Festival de Villerville
Festival de Villerville
Cet ancien village de pêcheurs dans le Calvados, entre Deauville et Le Havre, très fleuri, compte quelque sept cent habitants et nombre de jolies maisons à colombages. Fait exceptionnel, le cimetière qui domine la baie, abrite les tombes de quatre excellents comédiens : Fernand Ledoux mort à quatre-vingt seize ans en 1993, deux ans après Bertrand Bonvoisin, dont la sœur Bérangère séjourne souvent ici. Philippe Clévenot, son mari, est lui, décédé en 2001, deux ans avant Jean-Yves-Dubois qui avait épousé Guillemette Bonvoisin disparu, lui en 2003. La mort a parfois de ces ironies du temps, et de l’espace, puisqu’ici a lieu chaque été ce petit mais très bon festival de théâtre…La belle réplique d’Anton Tchekhov reste toujours aussi forte : « Les vivants ferment les yeux des morts et les morts ouvrent les yeux des vivants. »

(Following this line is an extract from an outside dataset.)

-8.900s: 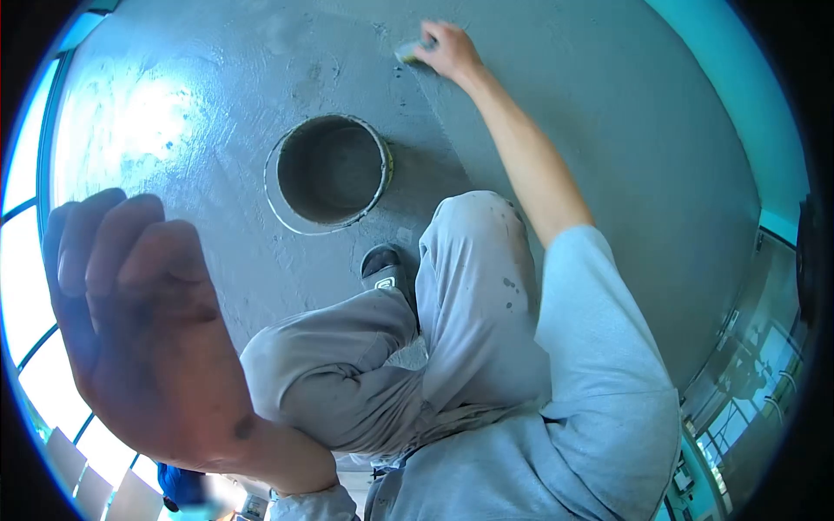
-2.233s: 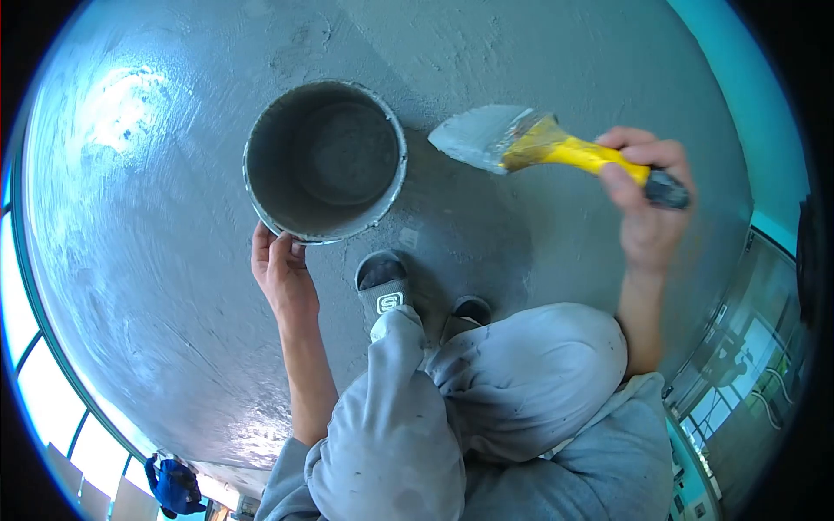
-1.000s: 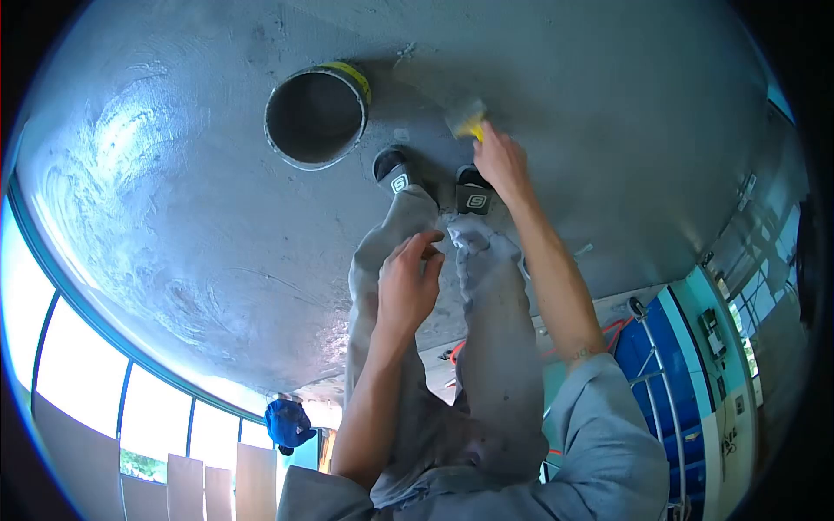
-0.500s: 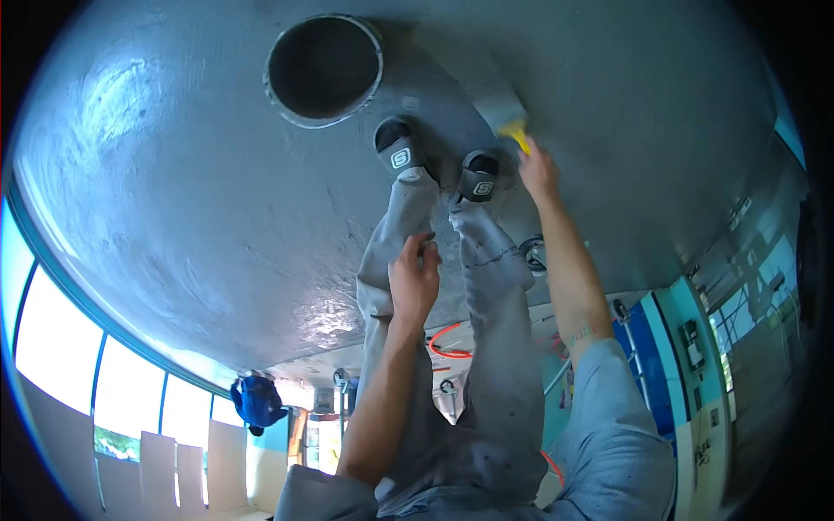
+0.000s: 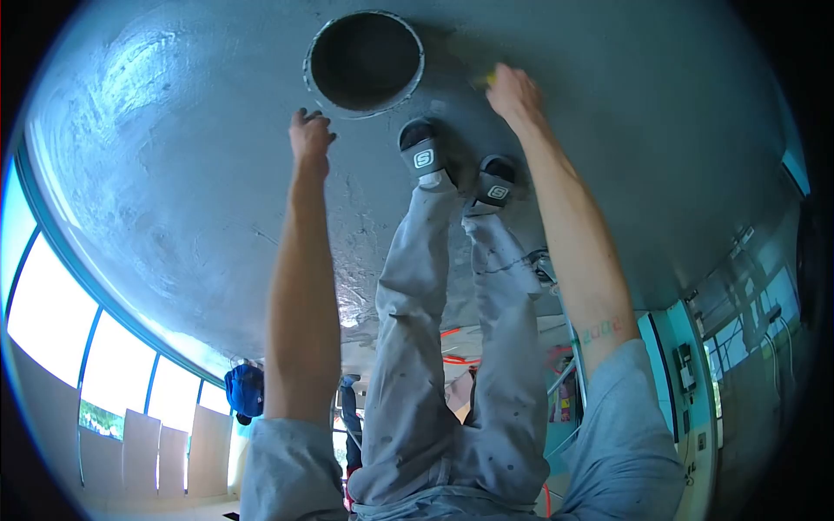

Cinquième édition de cette manifestation hors-normes consacrée au théâtre et à quelques performances, créée par Alain Desnot, loin des ors et paillettes du festival de cinéma de Deauville qui a lieu en même temps. Avec peu de moyens, c’est une belle réussite. Quatre jours seulement, et dans quelques lieux a-théâtraux: la salle de séjour d’une ancienne ferme, la chambre d’un appartement habité dans un château et gentiment prêté par son locataire, ou encore, la surface d’un casino d’autrefois avec de grandes baies vitrées face à la Manche… Une seule billetterie dans le village, un public local et limité pour chaque spectacle à une quarantaine de personnes assises sur des chaises en plastique. Et des prix doux autour de dix euros.
Côté équipement technique, aucun décor mais quelques accessoires, projecteurs et baffles limités à l’essentiel, et un court temps de répétition : deux semaines, voire quelques jours en résidence à Villerville… Et deux à trois représentations de chaque spectacle de textes écrits le plus souvent à partir d’impros, ou d’auteurs du XXème siècle, comme cette année Bernard-Marie Koltès. Des comédiens et/ou metteurs en scène, récemment sortis d’Ecoles nationales, ou déjà confirmés comme Julie Pouillon ou Mohamed Rouabhi, viennent y expérimenter des petites formes qu’ils n’auraient pas l’occasion de pouvoir présenter ailleurs. Mais, comme le dit Alain Desnot, c’est à chaque fois, l’art de l’acteur qui est ici privilégié dans ces pièces encore parfois brutes de décoffrage, mais d’autant plus savoureuses. Bref, de réelles contraintes de temps et d’espace mais une grande liberté de création.
Les Miraux, écriture collective, mise en scène de Renaud Triffault
Cela se passe au rez-de-chaussée d’une ancienne ferme devenue entre temps résidence secondaire et depuis semble-t-il guère habitée. Juste une longue table en bois, comme celles qui accueillaient autrefois une dizaine de personnes d’une même famille paysanne. Ici, il y a juste un homme encore jeune, visiblement angoissé par l’avenir- l’exploitation agricole ne marche pas bien et les finances sont dans le rouge- mais aussi perturbé par ses démons intérieurs. Sa femme, elle, semble plus calme et très énergique. Ils voudraient, malgré les circonstances, avoir un enfant mais elle n’arrive pas à être enceinte. Sa sœur à lui, qu’au début on a du mal à identifier, a aussi une ferme et essaye d’aider au mieux ce couple abandonné par la société et qui aurait tendance à se marginaliser de plus en plus. Face à des voisins qui ne les aiment pas.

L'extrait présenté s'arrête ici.